With no more conflicts or catharses left to have, the girls enjoy their final days in Antarctica. They’ve settled into such a routine and gotten so used to the astonishing environment, one adult jokes they won’t be able to reintegrate into society, presenting Shirase and the other Mahjong junkies as evidence.
Their final journey to the frozen sea affords them the opportunity to taste snowcones made from ice with thousand-year-old air pockets, which Mari attests to be delicious. They also learn that much of the winter team’s activities will include sleeping, drinking, and games to pass the time.
Shirase finally gets her wish to be surrounded by adorable penguins, but she’s locked in a cycle of being disgusted by the smell and delighted by being in their presence while asking for some unspecified form of help. I imagine many of us would feel the same way.

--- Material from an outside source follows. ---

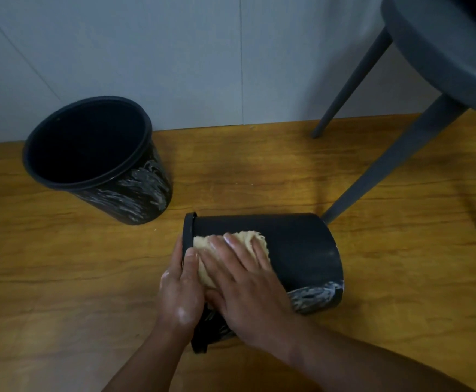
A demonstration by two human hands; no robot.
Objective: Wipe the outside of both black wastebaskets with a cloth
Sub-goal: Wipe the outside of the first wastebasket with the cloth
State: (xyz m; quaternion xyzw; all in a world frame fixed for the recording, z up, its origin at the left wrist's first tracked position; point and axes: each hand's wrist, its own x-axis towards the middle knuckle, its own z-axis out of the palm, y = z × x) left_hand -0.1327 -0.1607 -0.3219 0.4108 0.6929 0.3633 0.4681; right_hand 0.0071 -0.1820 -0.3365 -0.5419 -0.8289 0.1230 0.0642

Mari is getting cold feet about leaving, and wonders out loud to the others why they can’t just stay. Hinata flicks her forehead and doles out reality; they have to get back to their homes, their families, and their school. But all four promise that they’ll come back together someday.
They then present their final request to the rest of the team: that they play a game of snow softball. Captain Toudou is, naturally, the ace, but just like Takako, Shirase is not only able to hit her pitch, but drive it out of the “park.”
On the eve of departing, Shirase decides to have her hair cut short—her heart wasn’t broken by a guy, but such a change makes sense after her catharsis with the laptop (she also wisely chooses Hinata to cut it, not Mari). The whole team musters for the girls’ farewell ceremony, and after a heartfelt speech by Gin that starts everyone crying, Shirase confidently delivers and even more heartfelt, tear-jerking speech.
In it, she expresses the understanding she reached in this place beyond the universe, and why both her mother and her love it so much: It’s a place that strips everything bare, with nothing to protect you and nowhere to hide. It’s a place where someone can come face-to-face with who they really are…and she did that.
Before embarking for home, Shirase hands Gin her mom’s laptop, stating she no longer needs it. Later, Gin discovers there’s still a message from Takako in the outbox; the last she ever composed. The quartet waves goodbye to their Antarctic summer home where they experienced and learned so much about the world, each other, and themselves.
Yuzu wonders if maybe they all got a little stronger during the journey. A ‘little’? I think she sells herself and the others short here. They were the first high school-age students to explore Antarctica, and they made it. Now, all of a sudden, they’re headed back to the normal world. Even if and when they come back, it will never be the same as their first time.
When night falls, Mari finally gets to experience the one thing they couldn’t due to the laughably short Antarctic nights: view the aurora. Just when they do, Gin sends the last email Takako wrote to Shirase, stating how the real thing is “ten thousand times more beautiful”—something of which, in that moment, Shirase and the others are all to aware.
The four friends, having forged their bonds in the coldest and harshest crucible on the planet, go their separate ways with confidence and return to their lives that were with a serious sense of accomplishment, self-awareness, and maturity.
They discovered as much about themselves in Antarctica as they discovered about the place itself, like how there are no “nothing” days but there’s still more to discover upon returning, like the smell of one’s house.
And in a perfect capper to a marvelous series, Mari texts Megumi that she’s home, and gets a near-immediate response, along with a photo of her posing with the aurora: “Too bad. Right now, I’m in the Arctic.” Well played, Megu-chan; well played.